* **Problem statement**
From the first line to the last, reproduce the data exactly.

[Start of Attachment]

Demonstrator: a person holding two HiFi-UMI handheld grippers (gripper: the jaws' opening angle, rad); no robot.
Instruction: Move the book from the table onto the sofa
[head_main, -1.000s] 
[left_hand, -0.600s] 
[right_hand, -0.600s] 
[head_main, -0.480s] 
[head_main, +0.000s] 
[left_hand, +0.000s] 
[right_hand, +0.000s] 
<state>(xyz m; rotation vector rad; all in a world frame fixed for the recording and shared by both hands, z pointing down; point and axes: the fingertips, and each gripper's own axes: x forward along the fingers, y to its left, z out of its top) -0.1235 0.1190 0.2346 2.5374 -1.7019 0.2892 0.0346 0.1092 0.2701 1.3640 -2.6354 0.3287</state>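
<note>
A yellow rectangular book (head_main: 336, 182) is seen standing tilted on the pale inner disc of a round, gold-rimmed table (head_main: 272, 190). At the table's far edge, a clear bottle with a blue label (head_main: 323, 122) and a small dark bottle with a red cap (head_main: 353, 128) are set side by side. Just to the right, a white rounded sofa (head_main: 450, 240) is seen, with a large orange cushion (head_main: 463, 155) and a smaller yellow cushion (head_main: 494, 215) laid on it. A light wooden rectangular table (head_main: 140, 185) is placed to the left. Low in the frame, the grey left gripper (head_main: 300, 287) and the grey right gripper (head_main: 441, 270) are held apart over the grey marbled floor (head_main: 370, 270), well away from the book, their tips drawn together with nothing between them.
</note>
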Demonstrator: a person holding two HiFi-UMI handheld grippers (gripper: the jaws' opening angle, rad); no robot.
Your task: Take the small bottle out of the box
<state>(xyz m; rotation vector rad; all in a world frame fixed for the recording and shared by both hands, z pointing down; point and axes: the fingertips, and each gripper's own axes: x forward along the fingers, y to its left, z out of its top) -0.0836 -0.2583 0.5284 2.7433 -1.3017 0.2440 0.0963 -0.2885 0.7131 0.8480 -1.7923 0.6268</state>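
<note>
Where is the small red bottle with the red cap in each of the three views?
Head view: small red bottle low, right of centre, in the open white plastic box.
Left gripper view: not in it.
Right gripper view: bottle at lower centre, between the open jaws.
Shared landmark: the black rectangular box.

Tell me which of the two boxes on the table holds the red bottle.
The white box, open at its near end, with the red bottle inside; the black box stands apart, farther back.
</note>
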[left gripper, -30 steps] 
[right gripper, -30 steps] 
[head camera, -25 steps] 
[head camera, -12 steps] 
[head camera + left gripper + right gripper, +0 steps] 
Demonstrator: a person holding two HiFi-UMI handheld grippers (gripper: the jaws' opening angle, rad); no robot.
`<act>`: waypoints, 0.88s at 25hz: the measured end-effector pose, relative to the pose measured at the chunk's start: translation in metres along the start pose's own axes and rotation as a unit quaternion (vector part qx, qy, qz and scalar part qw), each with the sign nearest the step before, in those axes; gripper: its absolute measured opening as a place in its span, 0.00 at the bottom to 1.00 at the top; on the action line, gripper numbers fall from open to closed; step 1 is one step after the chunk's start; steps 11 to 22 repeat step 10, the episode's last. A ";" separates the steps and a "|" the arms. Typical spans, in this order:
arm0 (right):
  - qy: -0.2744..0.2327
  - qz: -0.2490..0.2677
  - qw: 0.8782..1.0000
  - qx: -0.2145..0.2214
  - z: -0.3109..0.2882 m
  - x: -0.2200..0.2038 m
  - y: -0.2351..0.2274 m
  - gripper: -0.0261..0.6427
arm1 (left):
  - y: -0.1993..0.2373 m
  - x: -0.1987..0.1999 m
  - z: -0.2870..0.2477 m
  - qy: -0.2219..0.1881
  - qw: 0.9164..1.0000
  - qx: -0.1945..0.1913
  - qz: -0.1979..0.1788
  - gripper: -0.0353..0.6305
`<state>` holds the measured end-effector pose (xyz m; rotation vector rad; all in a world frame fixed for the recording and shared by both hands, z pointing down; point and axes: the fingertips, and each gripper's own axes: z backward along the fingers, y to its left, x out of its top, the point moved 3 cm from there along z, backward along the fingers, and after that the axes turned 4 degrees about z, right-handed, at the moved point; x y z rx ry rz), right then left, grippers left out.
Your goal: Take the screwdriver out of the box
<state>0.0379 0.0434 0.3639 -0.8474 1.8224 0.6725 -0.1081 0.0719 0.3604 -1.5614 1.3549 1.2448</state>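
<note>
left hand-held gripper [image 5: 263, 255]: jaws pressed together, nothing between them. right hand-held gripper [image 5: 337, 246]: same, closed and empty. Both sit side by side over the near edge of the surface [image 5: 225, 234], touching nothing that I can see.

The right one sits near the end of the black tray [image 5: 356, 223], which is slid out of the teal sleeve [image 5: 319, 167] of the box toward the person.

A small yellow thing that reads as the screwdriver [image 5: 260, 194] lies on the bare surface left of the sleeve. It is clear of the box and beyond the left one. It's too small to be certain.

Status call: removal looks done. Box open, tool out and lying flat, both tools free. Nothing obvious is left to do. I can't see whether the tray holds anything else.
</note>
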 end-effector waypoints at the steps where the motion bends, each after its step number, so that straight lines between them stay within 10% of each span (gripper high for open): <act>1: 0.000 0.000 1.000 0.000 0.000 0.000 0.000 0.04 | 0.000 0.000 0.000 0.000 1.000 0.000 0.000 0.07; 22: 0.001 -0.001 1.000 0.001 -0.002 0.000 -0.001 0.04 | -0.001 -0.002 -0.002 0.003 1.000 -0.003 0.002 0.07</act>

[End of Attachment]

* **Task response**
Demonstrator: a person holding two HiFi-UMI handheld grippers (gripper: the jaws' opening angle, rad); no robot.
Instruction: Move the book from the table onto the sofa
[head_main, -1.000s] 
[left_hand, -0.600s] 
[right_hand, -0.600s] 
[head_main, -0.480s] 
[head_main, +0.000s] 
[left_hand, +0.000s] 
[right_hand, +0.000s] 
<state>(xyz m; rotation vector rad; all in a world frame fixed for the recording and shared by both hands, z pointing down; point and axes: the fingertips, and each gripper's own axes: x forward along the fingers, y to its left, z out of its top) -0.1235 0.1190 0.2346 2.5374 -1.7019 0.2892 0.0346 0.1092 0.2701 1.3640 -2.6354 0.3287</state>
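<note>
A yellow rectangular book (head_main: 336, 182) is seen standing tilted on the pale inner disc of a round, gold-rimmed table (head_main: 272, 190). At the table's far edge, a clear bottle with a blue label (head_main: 323, 122) and a small dark bottle with a red cap (head_main: 353, 128) are set side by side. Just to the right, a white rounded sofa (head_main: 450, 240) is seen, with a large orange cushion (head_main: 463, 155) and a smaller yellow cushion (head_main: 494, 215) laid on it. A light wooden rectangular table (head_main: 140, 185) is placed to the left. Low in the frame, the grey left gripper (head_main: 300, 287) and the grey right gripper (head_main: 441, 270) are held apart over the grey marbled floor (head_main: 370, 270), well away from the book, their tips drawn together with nothing between them.
</note>
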Demonstrator: a person holding two HiFi-UMI handheld grippers (gripper: the jaws' opening angle, rad); no robot.
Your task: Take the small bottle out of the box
<state>(xyz m; rotation vector rad; all in a world frame fixed for the recording and shared by both hands, z pointing down; point and axes: the fingertips, and each gripper's own axes: x forward along the fingers, y to its left, z out of its top) -0.0836 -0.2583 0.5284 2.7433 -1.3017 0.2440 0.0963 -0.2885 0.7131 0.8480 -1.7923 0.6268</state>
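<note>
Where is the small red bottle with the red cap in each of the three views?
Head view: small red bottle low, right of centre, in the open white plastic box.
Left gripper view: not in it.
Right gripper view: bottle at lower centre, between the open jaws.
Shared landmark: the black rectangular box.

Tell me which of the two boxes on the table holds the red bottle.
The white box, open at its near end, with the red bottle inside; the black box stands apart, farther back.
</note>
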[left gripper, -30 steps] 
[right gripper, -30 steps] 
[head camera, -25 steps] 
[head camera, -12 steps] 
[head camera + left gripper + right gripper, +0 steps] 
Demonstrator: a person holding two HiFi-UMI handheld grippers (gripper: the jaws' opening angle, rad); no robot.
`<act>`: waypoints, 0.88s at 25hz: the measured end-effector pose, relative to the pose measured at the chunk's start: translation in metres along the start pose's own axes and rotation as a unit quaternion (vector part qx, qy, qz and scalar part qw), each with the sign nearest the step before, in those axes; gripper: its absolute measured opening as a place in its span, 0.00 at the bottom to 1.00 at the top; on the action line, gripper numbers fall from open to closed; step 1 is one step after the chunk's start; steps 11 to 22 repeat step 10, the episode's last. A ";" separates the steps and a "|" the arms. Typical spans, in this order:
arm0 (right):
  - qy: -0.2744..0.2327
  - qz: -0.2490..0.2677
  - qw: 0.8782..1.0000
  - qx: -0.2145..0.2214
  - z: -0.3109..0.2882 m
  - x: -0.2200..0.2038 m
  - y: -0.2351..0.2274 m
  - gripper: -0.0261..0.6427
arm1 (left):
  - y: -0.1993..0.2373 m
  - x: -0.1987..0.1999 m
  - z: -0.2870..0.2477 m
  - qy: -0.2219..0.1881
  - qw: 0.9164..1.0000
  - qx: -0.1945..0.1913
  - qz: -0.1979..0.1788
  - gripper: -0.0353..0.6305
`<state>` holds the measured end-effector pose (xyz m; rotation vector rad; all in a world frame fixed for the recording and shared by both hands, z pointing down; point and axes: the fingertips, and each gripper's own axes: z backward along the fingers, y to its left, x out of its top, the point moved 3 cm from there along z, backward along the fingers, and after that the axes turned 4 degrees about z, right-handed, at the moved point; x y z rx ry rz), right then left, grippers left out.
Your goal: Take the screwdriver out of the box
<state>0.0379 0.0434 0.3639 -0.8474 1.8224 0.6725 -0.1081 0.0719 0.3604 -1.5614 1.3549 1.2448</state>
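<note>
left hand-held gripper [image 5: 263, 255]: jaws pressed together, nothing between them. right hand-held gripper [image 5: 337, 246]: same, closed and empty. Both sit side by side over the near edge of the surface [image 5: 225, 234], touching nothing that I can see.

The right one sits near the end of the black tray [image 5: 356, 223], which is slid out of the teal sleeve [image 5: 319, 167] of the box toward the person.

A small yellow thing that reads as the screwdriver [image 5: 260, 194] lies on the bare surface left of the sleeve. It is clear of the box and beyond the left one. It's too small to be certain.

Status call: removal looks done. Box open, tool out and lying flat, both tools free. Nothing obvious is left to do. I can't see whether the tray holds anything else.
</note>
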 end-effector waypoints at the steps where the motion bends, each after its step number, so that straight lines between them stay within 10% of each span (gripper high for open): <act>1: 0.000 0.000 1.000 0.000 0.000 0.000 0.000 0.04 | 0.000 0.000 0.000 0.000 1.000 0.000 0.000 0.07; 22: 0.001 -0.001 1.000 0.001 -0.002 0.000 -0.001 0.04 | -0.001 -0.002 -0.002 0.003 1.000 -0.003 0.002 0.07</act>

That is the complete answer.